◆ ACTIVITY: Within the material below, count each line holding the string "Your" and return the total alone.

◆ INFORMATION PROVIDED:
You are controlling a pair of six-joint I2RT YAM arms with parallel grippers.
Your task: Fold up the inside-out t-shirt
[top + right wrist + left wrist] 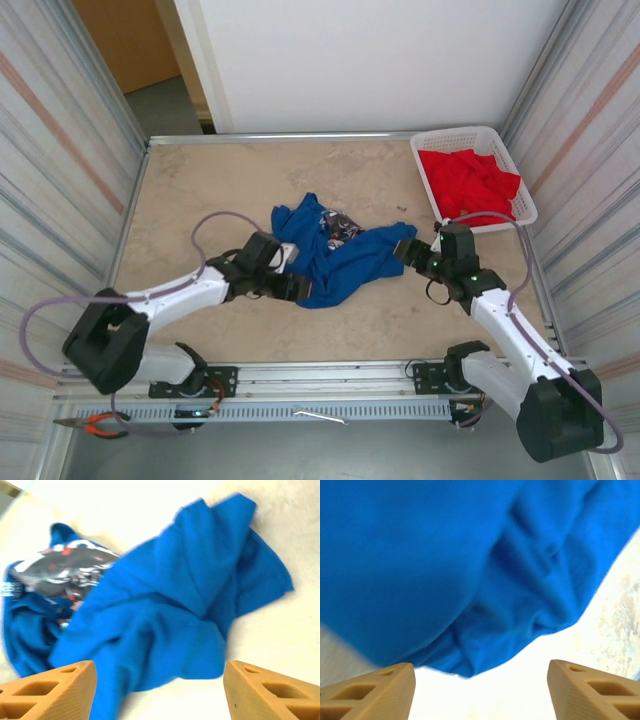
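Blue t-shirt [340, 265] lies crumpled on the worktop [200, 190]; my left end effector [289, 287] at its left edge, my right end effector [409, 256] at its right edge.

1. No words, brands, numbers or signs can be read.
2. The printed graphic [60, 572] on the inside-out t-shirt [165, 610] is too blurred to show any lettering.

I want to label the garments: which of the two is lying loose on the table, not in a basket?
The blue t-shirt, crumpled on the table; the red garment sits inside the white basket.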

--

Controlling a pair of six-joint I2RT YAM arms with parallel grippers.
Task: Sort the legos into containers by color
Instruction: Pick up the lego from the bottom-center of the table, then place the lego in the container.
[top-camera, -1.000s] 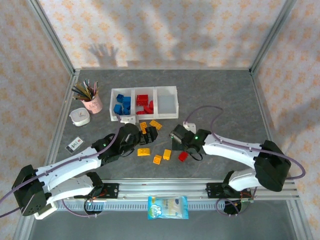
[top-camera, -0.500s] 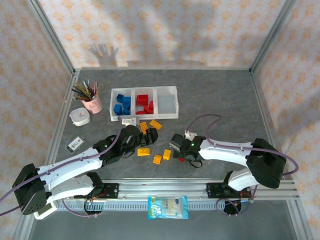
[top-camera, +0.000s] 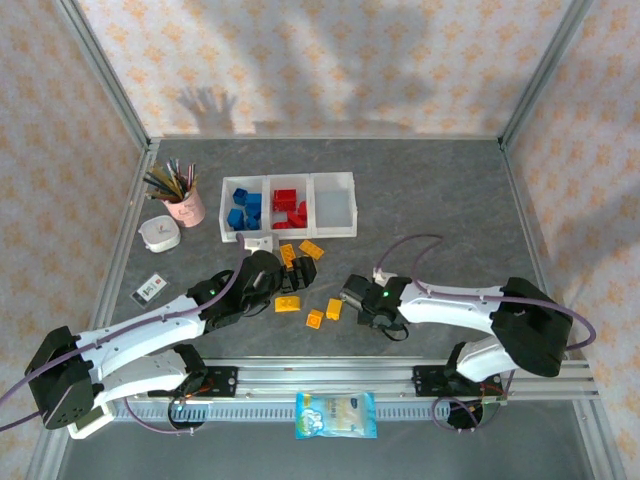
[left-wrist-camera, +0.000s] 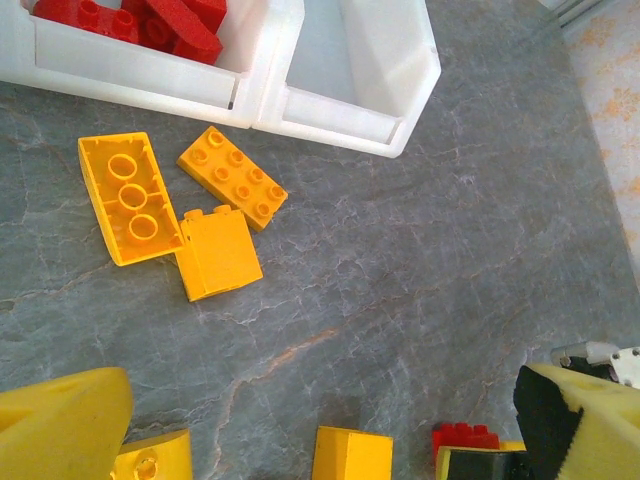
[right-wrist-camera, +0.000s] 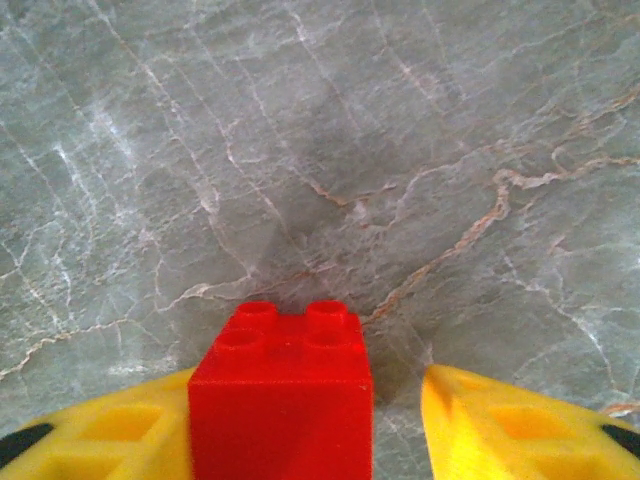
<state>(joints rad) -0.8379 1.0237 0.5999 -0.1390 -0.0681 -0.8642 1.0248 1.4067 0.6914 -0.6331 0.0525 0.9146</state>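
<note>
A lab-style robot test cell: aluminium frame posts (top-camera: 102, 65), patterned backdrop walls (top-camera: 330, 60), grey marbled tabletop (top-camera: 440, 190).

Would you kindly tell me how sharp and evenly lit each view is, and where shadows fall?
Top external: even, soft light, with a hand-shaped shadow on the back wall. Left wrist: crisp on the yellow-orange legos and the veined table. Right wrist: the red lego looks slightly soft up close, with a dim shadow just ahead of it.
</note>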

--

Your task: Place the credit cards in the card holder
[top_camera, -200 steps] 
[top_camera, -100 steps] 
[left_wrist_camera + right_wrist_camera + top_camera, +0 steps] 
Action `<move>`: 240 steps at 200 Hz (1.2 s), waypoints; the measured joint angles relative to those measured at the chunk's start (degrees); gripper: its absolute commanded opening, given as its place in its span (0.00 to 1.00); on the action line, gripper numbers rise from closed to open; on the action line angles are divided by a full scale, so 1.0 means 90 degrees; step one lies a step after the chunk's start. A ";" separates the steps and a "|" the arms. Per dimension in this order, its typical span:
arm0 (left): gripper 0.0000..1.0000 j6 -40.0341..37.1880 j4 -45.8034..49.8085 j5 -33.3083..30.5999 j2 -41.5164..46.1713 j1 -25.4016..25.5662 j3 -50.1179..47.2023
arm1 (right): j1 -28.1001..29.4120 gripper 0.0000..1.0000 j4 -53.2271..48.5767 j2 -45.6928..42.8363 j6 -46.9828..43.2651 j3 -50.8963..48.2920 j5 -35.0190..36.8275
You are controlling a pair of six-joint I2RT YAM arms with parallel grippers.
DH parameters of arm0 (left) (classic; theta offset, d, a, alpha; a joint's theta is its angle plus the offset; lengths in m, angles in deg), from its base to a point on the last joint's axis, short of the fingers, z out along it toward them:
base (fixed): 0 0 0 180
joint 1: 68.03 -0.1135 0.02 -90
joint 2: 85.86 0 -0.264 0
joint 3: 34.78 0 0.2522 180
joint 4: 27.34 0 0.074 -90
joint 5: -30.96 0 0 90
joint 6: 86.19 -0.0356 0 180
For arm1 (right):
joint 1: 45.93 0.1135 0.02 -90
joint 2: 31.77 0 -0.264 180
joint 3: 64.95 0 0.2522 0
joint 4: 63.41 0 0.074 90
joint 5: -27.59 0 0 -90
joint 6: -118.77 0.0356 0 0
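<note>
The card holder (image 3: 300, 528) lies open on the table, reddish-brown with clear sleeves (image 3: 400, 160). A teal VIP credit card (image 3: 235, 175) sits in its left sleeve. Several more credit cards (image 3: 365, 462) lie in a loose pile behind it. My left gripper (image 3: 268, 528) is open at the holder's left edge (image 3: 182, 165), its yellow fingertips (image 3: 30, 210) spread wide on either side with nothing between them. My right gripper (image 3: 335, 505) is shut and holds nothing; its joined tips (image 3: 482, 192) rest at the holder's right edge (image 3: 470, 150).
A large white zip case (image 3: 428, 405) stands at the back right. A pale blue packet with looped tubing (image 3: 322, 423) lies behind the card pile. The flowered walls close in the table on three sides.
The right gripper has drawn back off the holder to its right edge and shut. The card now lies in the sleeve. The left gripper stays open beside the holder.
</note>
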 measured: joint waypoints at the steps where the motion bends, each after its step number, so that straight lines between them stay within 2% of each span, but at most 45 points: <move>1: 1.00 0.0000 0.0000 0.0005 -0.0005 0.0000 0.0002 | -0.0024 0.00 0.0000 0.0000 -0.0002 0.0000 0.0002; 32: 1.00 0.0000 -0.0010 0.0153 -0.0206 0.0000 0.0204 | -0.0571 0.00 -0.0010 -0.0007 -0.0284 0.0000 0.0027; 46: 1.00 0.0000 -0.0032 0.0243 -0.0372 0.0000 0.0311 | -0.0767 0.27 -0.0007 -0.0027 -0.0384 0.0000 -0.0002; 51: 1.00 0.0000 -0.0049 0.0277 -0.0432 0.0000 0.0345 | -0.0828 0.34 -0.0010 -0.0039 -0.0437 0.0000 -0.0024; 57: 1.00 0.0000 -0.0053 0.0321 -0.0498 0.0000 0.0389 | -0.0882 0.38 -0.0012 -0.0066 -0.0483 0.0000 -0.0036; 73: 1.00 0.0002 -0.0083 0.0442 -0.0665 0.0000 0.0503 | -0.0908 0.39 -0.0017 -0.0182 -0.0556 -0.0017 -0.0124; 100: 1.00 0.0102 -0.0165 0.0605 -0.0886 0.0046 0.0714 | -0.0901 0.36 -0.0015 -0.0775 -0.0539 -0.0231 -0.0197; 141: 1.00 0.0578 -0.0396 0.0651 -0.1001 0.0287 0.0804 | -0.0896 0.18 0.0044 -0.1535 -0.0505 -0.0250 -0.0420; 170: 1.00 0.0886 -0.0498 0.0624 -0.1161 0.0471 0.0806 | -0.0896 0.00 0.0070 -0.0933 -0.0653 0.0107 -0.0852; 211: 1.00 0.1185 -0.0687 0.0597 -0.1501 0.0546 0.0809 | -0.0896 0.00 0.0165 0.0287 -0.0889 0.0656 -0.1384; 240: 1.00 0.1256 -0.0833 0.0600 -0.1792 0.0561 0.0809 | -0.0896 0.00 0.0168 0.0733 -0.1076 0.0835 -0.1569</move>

◆ THE ANSWER: 2